▸ ACTION ITEM
Your task is to repeat the entries exactly from their first line through the line with "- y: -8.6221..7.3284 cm", and to stop there.

▸ DATA FOR PROCESSING
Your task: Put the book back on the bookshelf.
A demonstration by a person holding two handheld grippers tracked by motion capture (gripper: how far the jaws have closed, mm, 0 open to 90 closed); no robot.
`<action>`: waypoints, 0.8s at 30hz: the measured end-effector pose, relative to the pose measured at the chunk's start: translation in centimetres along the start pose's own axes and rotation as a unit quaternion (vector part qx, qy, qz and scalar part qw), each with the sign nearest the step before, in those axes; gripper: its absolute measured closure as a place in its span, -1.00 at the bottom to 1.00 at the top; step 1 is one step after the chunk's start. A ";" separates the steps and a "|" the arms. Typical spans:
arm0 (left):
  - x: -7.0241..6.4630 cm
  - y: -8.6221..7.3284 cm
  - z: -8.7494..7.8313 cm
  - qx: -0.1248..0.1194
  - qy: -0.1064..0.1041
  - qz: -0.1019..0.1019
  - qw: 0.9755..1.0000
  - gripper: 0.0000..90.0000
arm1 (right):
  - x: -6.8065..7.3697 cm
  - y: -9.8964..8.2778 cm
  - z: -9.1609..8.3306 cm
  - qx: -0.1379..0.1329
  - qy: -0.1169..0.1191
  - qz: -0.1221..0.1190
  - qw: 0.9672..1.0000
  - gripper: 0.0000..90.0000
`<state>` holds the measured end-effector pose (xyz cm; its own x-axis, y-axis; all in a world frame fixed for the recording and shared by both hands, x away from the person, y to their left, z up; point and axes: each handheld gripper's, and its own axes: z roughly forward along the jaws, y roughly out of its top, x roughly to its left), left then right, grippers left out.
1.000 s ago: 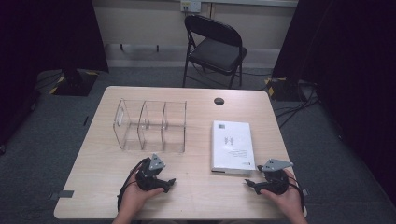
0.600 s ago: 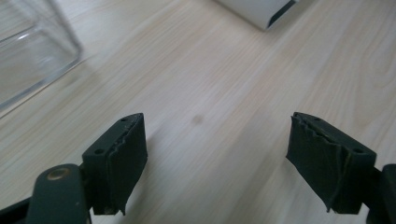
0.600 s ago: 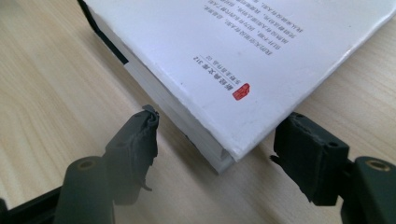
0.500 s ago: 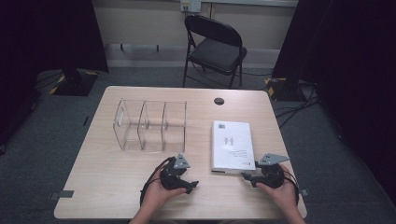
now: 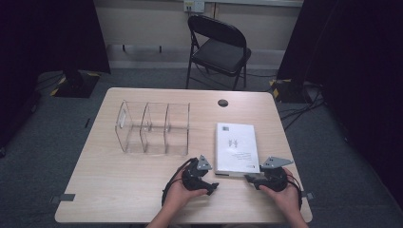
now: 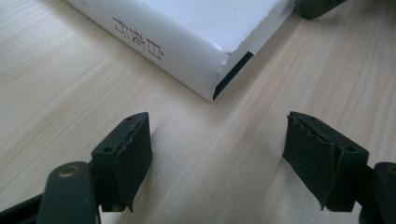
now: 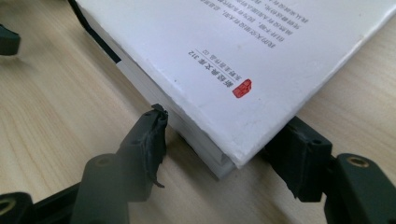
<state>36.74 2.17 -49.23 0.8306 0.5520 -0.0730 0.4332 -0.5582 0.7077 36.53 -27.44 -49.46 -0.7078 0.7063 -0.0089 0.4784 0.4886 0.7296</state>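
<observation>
Wooden, pale counter carries the clear plastic three-compartment box and, right of it, the flat white paperback book. My left tongs slid across toward the book's near corner since a second ago; they are unclenched with only bare wood between. My right tongs have been narrowing astride the other near corner, not yet pinching it. I judge lifting comes next.

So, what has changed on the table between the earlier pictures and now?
The left gripper slid right along the table's near edge, up to the white book's near-left corner. The right gripper barely shifted and now straddles the near-right corner. Both sets of jaws have just been closing; the left's have only bare table between them, the right's do not clearly clamp the corner. The book, the clear organizer and the chair stayed put.
</observation>
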 end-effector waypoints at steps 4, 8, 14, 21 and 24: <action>0.2 1.1 0.5 -0.007 0.006 -0.004 1.000 -0.41 | -0.2 0.0 0.0 0.000 -0.004 0.007 1.000 -0.02; 0.5 1.9 1.1 -0.004 0.000 0.000 1.000 -0.33 | -0.1 0.0 -0.1 0.001 -0.007 0.010 1.000 0.03; 0.8 2.0 1.9 -0.003 0.002 0.003 1.000 -0.38 | 0.3 0.2 -0.1 0.002 -0.002 -0.002 1.000 0.08; 0.7 2.4 1.7 0.017 0.023 0.022 0.999 -0.07 | 0.5 0.2 -0.1 0.000 -0.009 -0.014 1.000 0.10; 0.7 2.3 1.6 0.020 0.023 0.021 0.999 -0.06 | 0.4 0.1 -0.2 -0.003 -0.004 -0.015 1.000 0.13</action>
<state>38.89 0.28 -48.75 0.8316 0.5552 -0.0110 0.4128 -0.6048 0.6811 36.20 -27.18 -49.27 -0.7178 0.6954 -0.0350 0.4544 0.5059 0.7332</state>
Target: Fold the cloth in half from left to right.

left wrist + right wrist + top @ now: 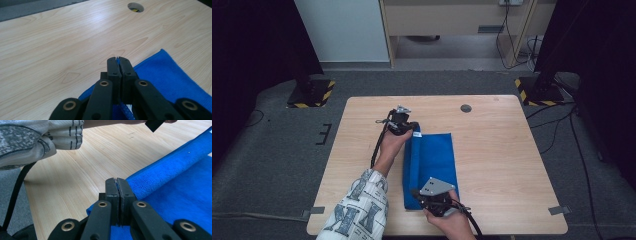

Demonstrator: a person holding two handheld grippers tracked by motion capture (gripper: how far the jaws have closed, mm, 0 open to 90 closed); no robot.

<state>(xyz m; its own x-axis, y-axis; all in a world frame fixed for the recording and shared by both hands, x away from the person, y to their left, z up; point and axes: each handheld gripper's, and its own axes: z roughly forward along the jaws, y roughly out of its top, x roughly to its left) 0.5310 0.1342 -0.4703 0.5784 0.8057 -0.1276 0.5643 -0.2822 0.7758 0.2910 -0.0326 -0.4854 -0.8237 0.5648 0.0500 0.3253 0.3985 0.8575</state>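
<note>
A blue cloth (434, 155) lies on the wooden table (502, 145), folded lengthwise, with a rolled fold along its left side. My left gripper (411, 129) is at the cloth's far left corner. In the left gripper view its jaws (118, 60) are pressed together with a sliver of blue cloth (170, 75) pinched between them. My right gripper (415, 193) is at the near left corner. In the right gripper view it (116, 181) is shut the same way on the cloth's (180, 195) edge.
A round cable hole (466, 108) is set in the table near its far edge, also seen in the left gripper view (135, 7). A patterned sleeve (30, 135) and a black cable (15, 192) lie left of the cloth. Bare wood surrounds the cloth.
</note>
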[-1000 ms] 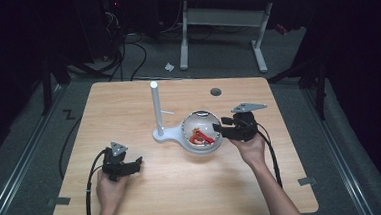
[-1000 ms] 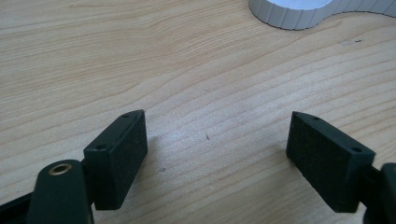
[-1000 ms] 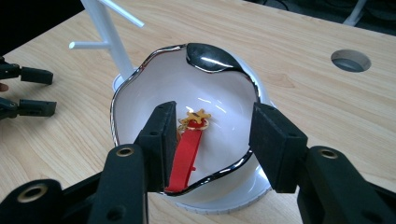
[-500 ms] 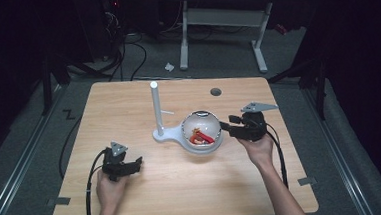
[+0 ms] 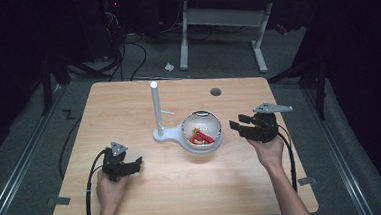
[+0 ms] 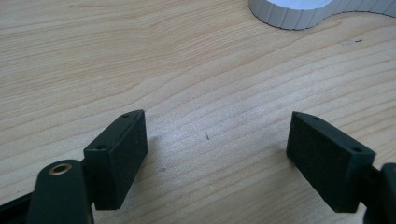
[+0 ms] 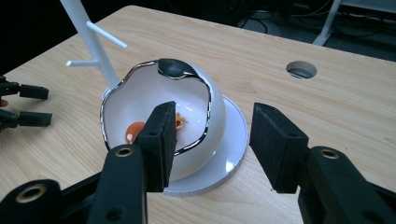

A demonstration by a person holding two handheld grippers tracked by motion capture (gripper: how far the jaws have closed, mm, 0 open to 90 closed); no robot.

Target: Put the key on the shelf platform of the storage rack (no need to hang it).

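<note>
Glossy white bowl (image 7: 154,116) (rigid, likely slippery) sits mid-table on its stand (image 5: 167,135); grip the chrome rim. Right gripper (image 7: 212,142) beside it and left gripper (image 6: 215,156) both spread, empty

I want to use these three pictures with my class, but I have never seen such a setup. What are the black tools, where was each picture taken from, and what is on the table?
A person sits at a wooden table, holding a two-jaw gripper in each hand. One picture looks down from above; the other two come from cameras riding on the grippers. The left gripper and right gripper are both open and hold nothing. On the table stands a white stand with pegs, and on its base a shiny bowl with something red and orange inside.
</note>
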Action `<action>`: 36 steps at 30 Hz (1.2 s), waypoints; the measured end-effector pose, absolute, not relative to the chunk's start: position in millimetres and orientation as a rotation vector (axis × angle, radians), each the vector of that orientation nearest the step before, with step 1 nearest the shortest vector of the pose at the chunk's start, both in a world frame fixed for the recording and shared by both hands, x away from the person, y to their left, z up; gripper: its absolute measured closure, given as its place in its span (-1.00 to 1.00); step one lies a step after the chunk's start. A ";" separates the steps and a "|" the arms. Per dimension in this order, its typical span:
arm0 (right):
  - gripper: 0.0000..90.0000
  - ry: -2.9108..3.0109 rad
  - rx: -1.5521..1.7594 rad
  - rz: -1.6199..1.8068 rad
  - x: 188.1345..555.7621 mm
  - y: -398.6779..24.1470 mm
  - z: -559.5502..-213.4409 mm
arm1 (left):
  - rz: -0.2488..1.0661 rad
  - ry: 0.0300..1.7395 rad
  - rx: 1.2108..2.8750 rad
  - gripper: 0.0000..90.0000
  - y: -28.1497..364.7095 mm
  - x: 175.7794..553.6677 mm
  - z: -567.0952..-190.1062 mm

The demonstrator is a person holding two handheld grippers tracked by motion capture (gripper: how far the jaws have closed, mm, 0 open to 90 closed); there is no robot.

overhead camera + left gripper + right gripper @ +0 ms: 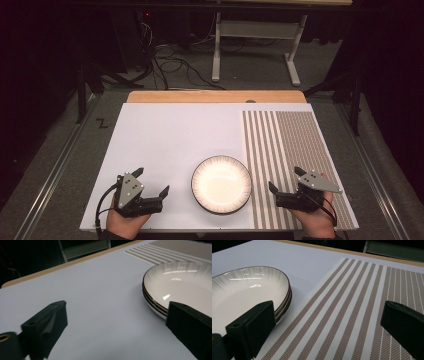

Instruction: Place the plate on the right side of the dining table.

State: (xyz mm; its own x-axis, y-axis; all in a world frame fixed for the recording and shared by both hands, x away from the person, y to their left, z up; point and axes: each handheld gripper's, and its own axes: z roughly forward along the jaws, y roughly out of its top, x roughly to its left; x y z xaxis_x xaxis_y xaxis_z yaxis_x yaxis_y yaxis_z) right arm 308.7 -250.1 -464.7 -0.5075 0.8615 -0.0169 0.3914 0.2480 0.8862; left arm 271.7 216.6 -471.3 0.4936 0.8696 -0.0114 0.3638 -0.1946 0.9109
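A stack of white plates (221, 183) with dark ribbed rims rests on the white table sheet near the front edge, between my two hands. The stack also appears at the right of the left gripper view as plates (180, 285) and at the left of the right gripper view as plates (247, 292). My left gripper (151, 182) sits on the sheet to the left of the stack, jaws wide apart with nothing between them. My right gripper (286, 180) rests on the striped mat to the right of the stack, also open and empty.
A brown-and-white striped placemat (287, 145) covers the right part of the table. The white sheet (170, 135) covers the rest, with a wooden table edge (215, 96) at the back. Beyond it stand a table frame (255, 35) and floor cables (170, 65).
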 end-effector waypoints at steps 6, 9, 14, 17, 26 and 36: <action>-0.99 2.033 1.125 1.204 309.7 -248.0 -466.3 | 0.623 1.060 1.771 -0.88 218.0 277.9 -474.2; -0.99 2.032 1.109 1.210 310.0 -248.6 -465.8 | 0.628 1.068 1.769 -0.88 220.2 277.4 -473.9; -0.99 2.029 1.133 1.229 308.9 -251.2 -465.6 | 0.636 1.079 1.765 -0.88 219.5 277.8 -475.6; -0.97 2.031 1.138 1.233 310.1 -251.7 -466.1 | 0.642 1.092 1.789 -0.87 220.2 279.9 -478.9; -0.65 2.041 1.094 1.246 307.4 -251.1 -463.9 | 0.627 1.098 1.790 -0.87 219.7 281.8 -481.4; -0.54 2.065 1.093 1.269 311.9 -245.6 -465.8 | 0.617 1.087 1.809 -0.91 218.1 276.9 -483.5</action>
State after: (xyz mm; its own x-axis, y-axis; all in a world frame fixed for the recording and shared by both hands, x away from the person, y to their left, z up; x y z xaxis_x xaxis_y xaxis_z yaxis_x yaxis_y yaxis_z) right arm 311.9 -245.6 -465.8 -0.5671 0.8236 0.0096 0.3808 0.2519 0.8897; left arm 276.9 218.1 -483.5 0.4873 0.8726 -0.0337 0.4188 -0.1997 0.8858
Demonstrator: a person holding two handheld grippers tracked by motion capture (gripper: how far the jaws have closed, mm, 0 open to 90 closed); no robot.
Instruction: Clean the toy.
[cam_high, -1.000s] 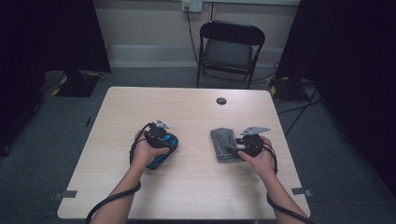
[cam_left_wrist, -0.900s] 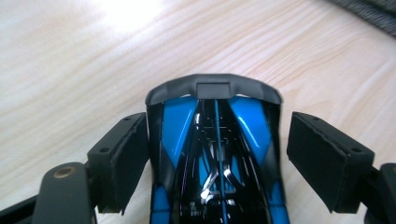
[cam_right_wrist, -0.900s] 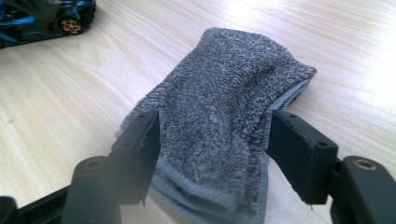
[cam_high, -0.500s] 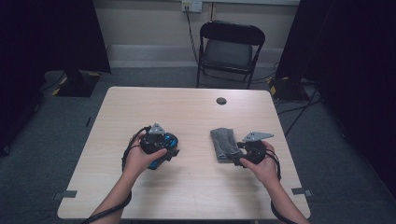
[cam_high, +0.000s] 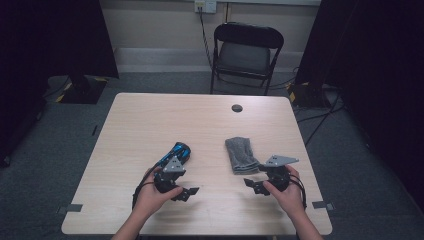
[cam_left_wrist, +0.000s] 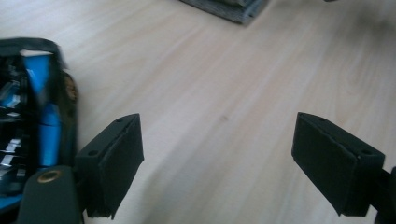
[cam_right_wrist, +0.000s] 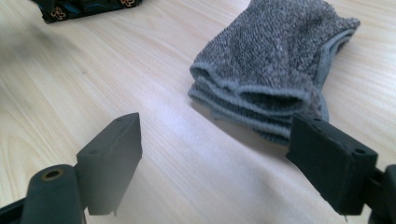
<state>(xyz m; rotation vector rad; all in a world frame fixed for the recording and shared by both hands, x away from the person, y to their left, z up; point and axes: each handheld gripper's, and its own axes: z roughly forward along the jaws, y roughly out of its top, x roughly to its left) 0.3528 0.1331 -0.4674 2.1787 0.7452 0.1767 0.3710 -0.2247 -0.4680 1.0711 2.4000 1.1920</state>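
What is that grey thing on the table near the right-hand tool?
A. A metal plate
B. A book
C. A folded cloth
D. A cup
C. The folded cloth shows soft, looped fabric layers stacked on the table, lying just beyond the right gripper, whose jaws stand open with nothing between them.

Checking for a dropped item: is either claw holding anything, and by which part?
Nothing is held. The left claw and right claw are open over bare table; the folded grey towel and blue-black object lie free.
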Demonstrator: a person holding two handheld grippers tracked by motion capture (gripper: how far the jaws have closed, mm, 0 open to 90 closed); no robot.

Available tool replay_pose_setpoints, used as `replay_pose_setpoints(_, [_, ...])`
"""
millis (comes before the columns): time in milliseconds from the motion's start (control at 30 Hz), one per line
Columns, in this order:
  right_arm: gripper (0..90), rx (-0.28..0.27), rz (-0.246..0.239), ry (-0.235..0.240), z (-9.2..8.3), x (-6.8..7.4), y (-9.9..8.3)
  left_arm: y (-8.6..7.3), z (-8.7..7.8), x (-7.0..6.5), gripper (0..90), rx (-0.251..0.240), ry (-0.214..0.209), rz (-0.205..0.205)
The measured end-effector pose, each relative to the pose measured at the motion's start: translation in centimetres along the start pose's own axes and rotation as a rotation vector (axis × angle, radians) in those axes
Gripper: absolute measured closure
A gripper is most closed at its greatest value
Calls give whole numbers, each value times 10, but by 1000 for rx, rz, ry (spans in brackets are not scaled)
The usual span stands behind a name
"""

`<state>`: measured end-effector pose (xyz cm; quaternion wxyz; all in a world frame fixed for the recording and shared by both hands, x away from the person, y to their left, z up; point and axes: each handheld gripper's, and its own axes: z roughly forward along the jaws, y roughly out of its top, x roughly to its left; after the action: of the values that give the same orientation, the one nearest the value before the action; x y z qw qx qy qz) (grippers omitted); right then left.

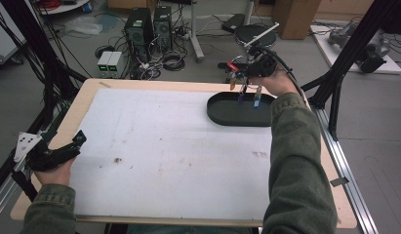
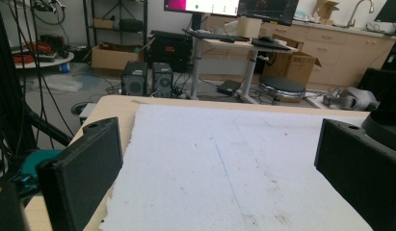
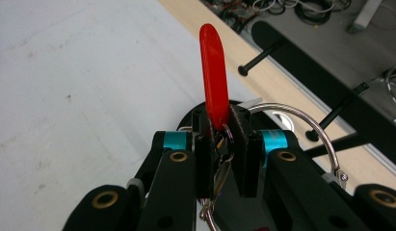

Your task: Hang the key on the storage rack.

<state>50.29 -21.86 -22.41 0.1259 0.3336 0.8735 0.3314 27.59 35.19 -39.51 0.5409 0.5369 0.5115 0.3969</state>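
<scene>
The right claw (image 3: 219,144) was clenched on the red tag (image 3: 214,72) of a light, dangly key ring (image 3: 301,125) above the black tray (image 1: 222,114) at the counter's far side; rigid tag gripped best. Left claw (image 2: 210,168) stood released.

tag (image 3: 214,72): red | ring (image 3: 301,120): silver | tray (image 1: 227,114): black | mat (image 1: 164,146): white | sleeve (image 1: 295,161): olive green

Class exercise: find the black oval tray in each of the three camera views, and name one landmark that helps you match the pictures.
High view: the black oval tray lies at the table's far right, under the right gripper and its dangling tags.
Left gripper view: a dark curved rim at the right edge, probably the tray.
Right gripper view: a dark patch behind the closed jaws may be the tray; too hidden to be sure.
Shared landmark: the white sheet covering the table.
</scene>
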Motion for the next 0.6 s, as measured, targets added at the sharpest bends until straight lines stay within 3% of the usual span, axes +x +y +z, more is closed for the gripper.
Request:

▸ REPLY
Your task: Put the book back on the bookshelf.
A demonstration by a person holding two handheld grippers tracked by motion capture (gripper: how far the jaws have closed, mm, 0 open to 90 closed); no robot.
`<action>`: waypoints, 0.8s at 30hz: the measured end-effector pose, relative to the pose measured at the chunk's start: translation in centimetres along the start pose's own axes and rotation as a unit quaternion (vector part qx, qy, qz and scalar part qw), each with the sign nearest the step before, in those axes; gripper: its absolute measured closure as a place in its span, -1.00 at the bottom to 1.00 at the top; step 1 is one step after the chunk's start. A ";" separates the steps and a "|" the arms. Typical spans:
arm0 (left):
  - x: -7.0241..6.4630 cm
  - y: -8.6221..7.3284 cm

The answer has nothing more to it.